People sometimes worry that when they get old, there will be no one to love them, or no one to look after them. The two fears sometimes twist around each other. This more or less universal theme drives the haunting domestic drama My Sailor My Love, from Finnish director Klaus Härö (The Fencer).
The film is set in a windswept coastal part of Ireland. Recently-bereaved old sea captain Howard (hard working Scottish actor James Cosmo) lives in a cliffside house that has become too big for him now that his wife has gone. His daughter Grace (Catherine Walker) tries to help out but she is increasingly exasperated with her dad. We get the feeling that she really wants the house as much as wanting to care for him, but what makes this a realistic story is that this remains largely unaddressed. Her motives are never fully clear, perhaps even to her. She tells her dad that he must get a housekeeper, but he claims they can’t afford that and, anyway, he is too grumpy to want anyone else poking around in his life.

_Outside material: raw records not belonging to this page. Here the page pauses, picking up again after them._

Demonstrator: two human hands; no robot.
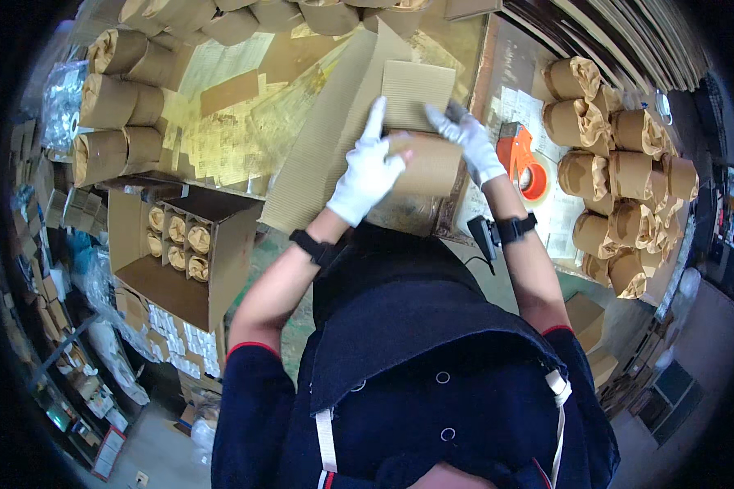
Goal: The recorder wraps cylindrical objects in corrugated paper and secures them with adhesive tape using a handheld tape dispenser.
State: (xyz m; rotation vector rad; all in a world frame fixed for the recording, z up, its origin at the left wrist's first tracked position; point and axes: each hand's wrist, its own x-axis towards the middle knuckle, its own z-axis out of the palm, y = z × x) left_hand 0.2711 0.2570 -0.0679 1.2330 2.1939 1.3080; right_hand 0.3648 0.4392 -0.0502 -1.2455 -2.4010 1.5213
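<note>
A long sheet of corrugated cardboard (318, 155) slants over the table's near edge. On it lies a smaller square piece of corrugated cardboard (420, 85), and just below that is a smooth brown cardboard piece (432, 167), apparently curved. My left hand (365, 175), in a white glove, rests where these pieces meet, index finger stretched along the square; its fingertips near the brown piece are blurred. From the right, my gloved right hand (467, 143) reaches over the edge of the brown piece, fingers spread and touching or nearly touching the square's lower corner.
An orange tape dispenser (520, 159) lies right of my right hand. Paper-wrapped cylinders (620, 171) crowd the right side; more cylinders (114, 102) line the left and far edges. An open carton (228, 253) with divided cells stands at lower left. Stacked cardboard sheets (620, 37) fill the far right.
</note>
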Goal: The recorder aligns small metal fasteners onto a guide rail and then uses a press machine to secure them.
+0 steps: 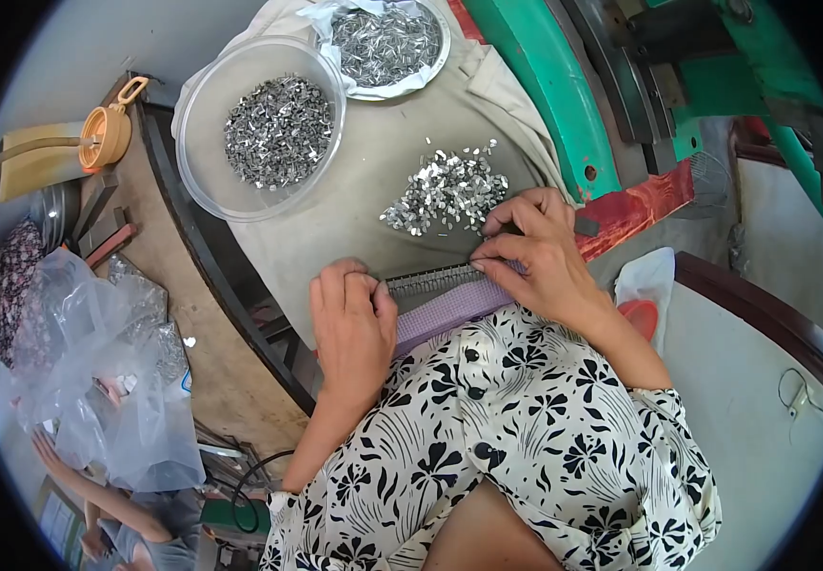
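a narrow dark strip point(433, 280) lined with thin silvery teeth is lying along a purple checked cloth point(445, 312). the left hand point(347, 319) is curling its fingers at 1 end, grip unclear; the right hand point(546, 259) is pinching the other, near a silvery chip pile point(447, 190).

Light is bright; edges bow into black

Details of the dark strip point(432, 280) too small to tell, metal bowl point(445, 46) partly out of frame
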`<state>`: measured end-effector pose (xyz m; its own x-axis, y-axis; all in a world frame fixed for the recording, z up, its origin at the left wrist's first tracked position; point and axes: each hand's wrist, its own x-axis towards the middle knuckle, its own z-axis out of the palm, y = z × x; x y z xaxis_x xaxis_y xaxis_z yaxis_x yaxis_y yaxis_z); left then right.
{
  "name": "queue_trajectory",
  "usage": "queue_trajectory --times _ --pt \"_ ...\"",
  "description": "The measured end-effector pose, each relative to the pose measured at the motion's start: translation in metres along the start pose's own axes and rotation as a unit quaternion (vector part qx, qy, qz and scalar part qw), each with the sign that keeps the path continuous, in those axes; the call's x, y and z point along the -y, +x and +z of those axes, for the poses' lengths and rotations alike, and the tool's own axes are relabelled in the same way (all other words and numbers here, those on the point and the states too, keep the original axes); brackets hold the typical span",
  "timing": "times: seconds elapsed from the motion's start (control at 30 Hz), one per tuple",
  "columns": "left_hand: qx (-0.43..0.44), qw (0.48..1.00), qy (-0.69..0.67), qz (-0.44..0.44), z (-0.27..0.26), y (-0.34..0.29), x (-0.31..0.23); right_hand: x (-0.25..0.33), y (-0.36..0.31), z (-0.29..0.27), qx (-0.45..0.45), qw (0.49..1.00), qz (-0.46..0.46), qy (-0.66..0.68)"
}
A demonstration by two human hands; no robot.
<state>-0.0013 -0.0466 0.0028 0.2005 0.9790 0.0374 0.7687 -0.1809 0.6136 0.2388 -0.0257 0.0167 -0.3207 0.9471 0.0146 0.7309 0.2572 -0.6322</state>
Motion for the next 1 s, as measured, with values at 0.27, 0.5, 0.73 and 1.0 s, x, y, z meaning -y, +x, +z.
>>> queue_trajectory --times 0.27,0.5,0.73,1.0 --pt "-0.038 0.997 0.033 0.063 -0.015 0.025 -0.013 0.004 -0.001 -0.006 -0.033 0.997 -0.042 -0.055" --pt "-0.162 0.950 0.116 0.240 -0.028 0.137 -0.041 -0.007 -0.032 -0.021 -0.140 0.990 -0.001 -0.008" --pt "-0.137 0.920 0.186 0.318 -0.024 0.188 -0.022 -0.035 -0.059 -0.027 -0.157 0.977 0.126 -0.065" --pt "-0.071 0.980 -0.089 0.165 -0.048 0.078 -0.016 -0.058 -0.060 -0.031 -0.159 0.976 0.145 -0.012"
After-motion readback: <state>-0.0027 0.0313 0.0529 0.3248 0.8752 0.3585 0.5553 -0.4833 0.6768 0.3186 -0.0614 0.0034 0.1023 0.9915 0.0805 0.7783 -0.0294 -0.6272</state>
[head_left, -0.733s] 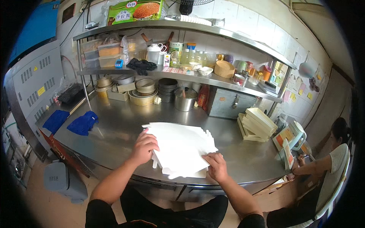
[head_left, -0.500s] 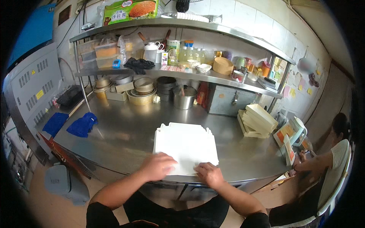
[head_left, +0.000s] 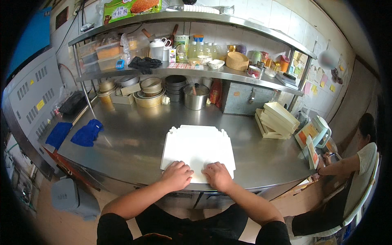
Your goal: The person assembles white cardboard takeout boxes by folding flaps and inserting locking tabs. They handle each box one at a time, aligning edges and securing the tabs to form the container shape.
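We find the steel counter (head_left: 126, 151) carrying the white card (head_left: 198, 149) flat at the middle of its near edge. The card's far corners are notched; we cannot tell whether it is 1 sheet or several. Cream trays (head_left: 279, 120) lean together toward the counter's right edge, well apart from the card. Of the 2 hands, the left hand (head_left: 177, 175) rests on the card's near left part, the right hand (head_left: 217, 176) on its near right part. The fingers are bent over its top; whether they pinch it, we cannot tell. We judge the step in hand as steadying and squaring; the next move calls for even pressure, lest the card skew.
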A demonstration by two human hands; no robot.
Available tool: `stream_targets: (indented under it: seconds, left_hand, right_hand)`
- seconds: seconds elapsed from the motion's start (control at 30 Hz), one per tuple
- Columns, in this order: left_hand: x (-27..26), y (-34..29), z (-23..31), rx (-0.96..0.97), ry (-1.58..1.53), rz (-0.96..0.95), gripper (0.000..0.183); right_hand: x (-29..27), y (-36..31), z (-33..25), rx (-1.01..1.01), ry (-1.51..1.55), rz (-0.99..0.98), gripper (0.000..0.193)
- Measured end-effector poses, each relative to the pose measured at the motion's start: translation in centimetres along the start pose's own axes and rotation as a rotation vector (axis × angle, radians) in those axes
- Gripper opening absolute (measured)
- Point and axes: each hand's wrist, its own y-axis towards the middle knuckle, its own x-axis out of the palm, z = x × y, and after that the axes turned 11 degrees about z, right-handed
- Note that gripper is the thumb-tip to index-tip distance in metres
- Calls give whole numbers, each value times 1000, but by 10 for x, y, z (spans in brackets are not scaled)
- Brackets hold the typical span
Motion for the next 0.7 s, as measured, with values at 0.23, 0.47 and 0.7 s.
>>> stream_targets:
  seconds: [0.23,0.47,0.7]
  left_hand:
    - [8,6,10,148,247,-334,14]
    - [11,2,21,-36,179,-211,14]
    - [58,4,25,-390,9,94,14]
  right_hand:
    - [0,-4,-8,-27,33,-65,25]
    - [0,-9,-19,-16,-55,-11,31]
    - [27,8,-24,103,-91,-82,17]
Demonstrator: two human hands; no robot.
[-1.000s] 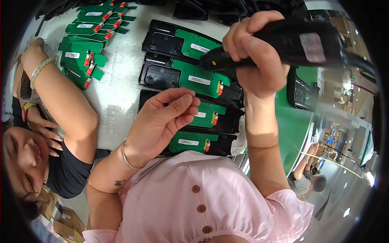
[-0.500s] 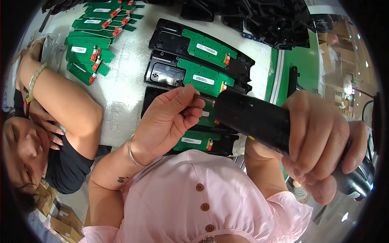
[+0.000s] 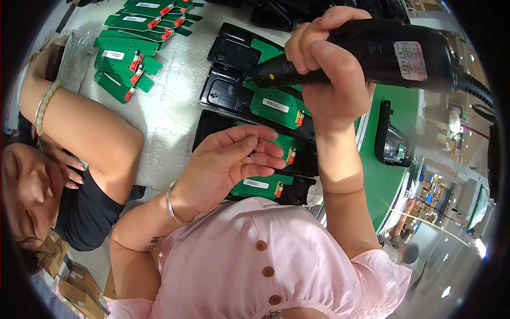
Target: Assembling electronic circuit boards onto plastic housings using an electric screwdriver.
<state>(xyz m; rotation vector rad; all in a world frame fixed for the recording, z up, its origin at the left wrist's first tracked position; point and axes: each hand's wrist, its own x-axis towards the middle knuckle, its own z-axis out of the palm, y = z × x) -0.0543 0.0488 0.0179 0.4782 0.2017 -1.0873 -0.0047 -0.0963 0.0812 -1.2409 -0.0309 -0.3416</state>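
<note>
My right hand [image 3: 334,69] is wrapped round a black electric screwdriver [image 3: 372,48] with a corded back end. Its nose points left and down, over the top-left corner of a green circuit board [image 3: 276,105] in a black plastic housing [image 3: 228,90]; the bit itself I cannot make out. Nearer to me, my left hand [image 3: 234,157] is turned palm up over the lower housings, fingers half curled and thumb against them. Small dark bits show between them, too small to name. Several such housings with boards lie in a column, partly covered by my hands.
Stacked green boards [image 3: 114,56] with red-and-white connectors lie at the far left. A co-worker's bent arm [image 3: 87,117] rests beside them. More black housings [image 3: 271,13] are heaped at the back. One black part [image 3: 393,138] stands on the green surface [image 3: 374,183] at right.
My right hand has swung the screwdriver from beside my left fingers up and away, nose now over a housing. My left hand has loosened from a pinch at the bit and lies more palm up.
</note>
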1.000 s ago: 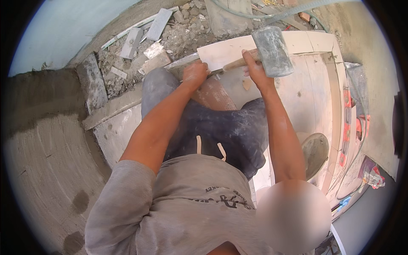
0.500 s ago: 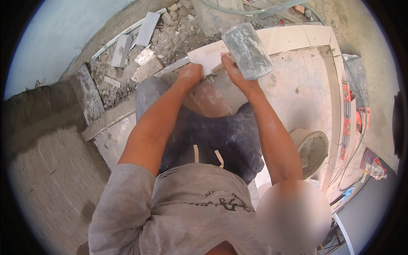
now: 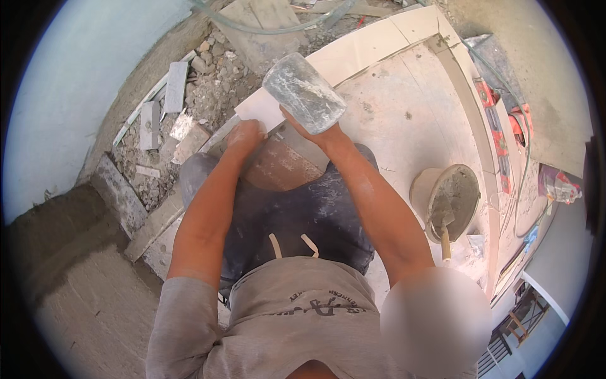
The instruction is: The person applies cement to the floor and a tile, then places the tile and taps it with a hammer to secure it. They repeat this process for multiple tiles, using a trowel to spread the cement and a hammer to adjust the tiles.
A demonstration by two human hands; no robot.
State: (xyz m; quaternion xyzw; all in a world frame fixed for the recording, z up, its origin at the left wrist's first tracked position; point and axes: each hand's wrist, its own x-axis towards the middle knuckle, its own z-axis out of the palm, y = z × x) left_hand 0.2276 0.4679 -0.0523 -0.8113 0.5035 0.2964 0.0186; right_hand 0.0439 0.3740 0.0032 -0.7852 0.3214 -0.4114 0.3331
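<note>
My right hand (image 3: pixel 323 134) is closed round a mallet, whose thick, dusty grey-green head (image 3: pixel 304 93) stands over the pale edging tile. Most of the mallet's handle is hidden. At the near left end of that pale tile (image 3: pixel 261 108), my left hand (image 3: pixel 247 135) is closed with curled fingers against the edge. The fingertips are partly hidden, but they appear to grip the tile. Between my knees lies a brownish, mortar-smeared surface (image 3: pixel 284 165). The tile lines up with a curved row of pale edging tiles (image 3: pixel 379 45) running off to the far right.
A bucket (image 3: pixel 421 189) of grey mortar stands on the right, with a wooden-handled trowel (image 3: pixel 445 245) in it. Rubble (image 3: pixel 211 88) and tile offcuts (image 3: pixel 176 87) lie at the far left beside a pale wall. A hose (image 3: pixel 278 28) crosses the far side. Red-patterned material (image 3: pixel 495 132) lies along the right.
The view has turned, so the scene sits further left and the whole bucket with its trowel shows. The mallet head has come closer to my left hand and covers its handle.
</note>
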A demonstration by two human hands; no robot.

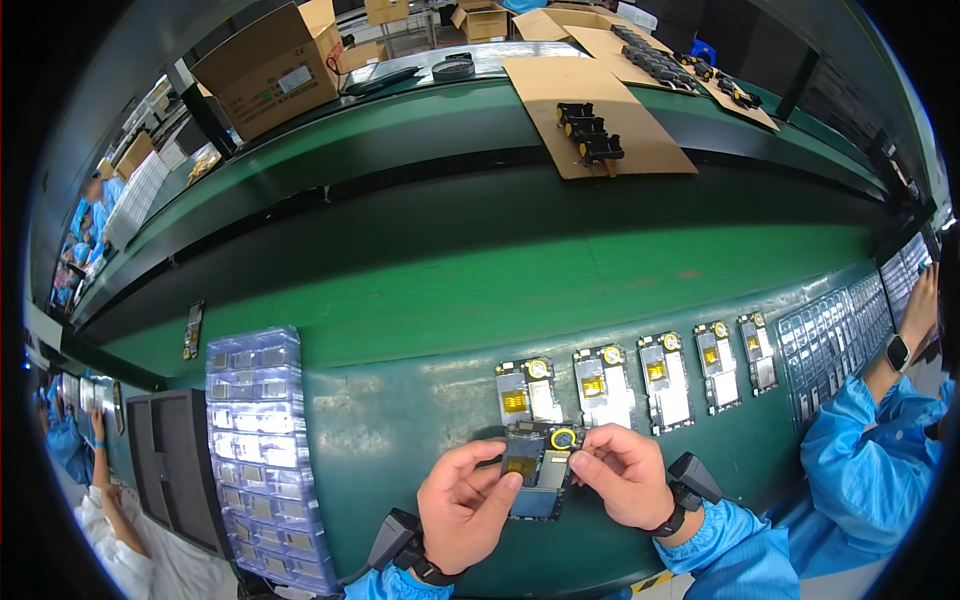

Along comes Annie (Brid Brennan), who like Howard, is ‘of an age’. Initially, she rubs the captain up the wrong way, but she is persistent and refuses to let him get away with his rude manners, which he likes to dress up as a desire for solitude. Besides which, she is so uncomplicated and open that she gradually uncovers a completely different aspect to him, much to the chagrin of the now-sidelined Grace.
The film is initially claustrophobic, using sound design and dark interiors to add mood. The script is filled with naturalistic exchanges between the skilled actors. Härö trusts his players and allows scope for their slow growth into new ways of being. The contrast between the lively and loving Irish warmth of Annie’s family and the prematurely early middle aged demeanour of Grace provides a moving tension.
This is a small canvas but the film realises its little world without straining for effect. The sense of how people navigate their mixed motives whilst sensing things could so easily be other than they are, makes it both moving and emotionally true.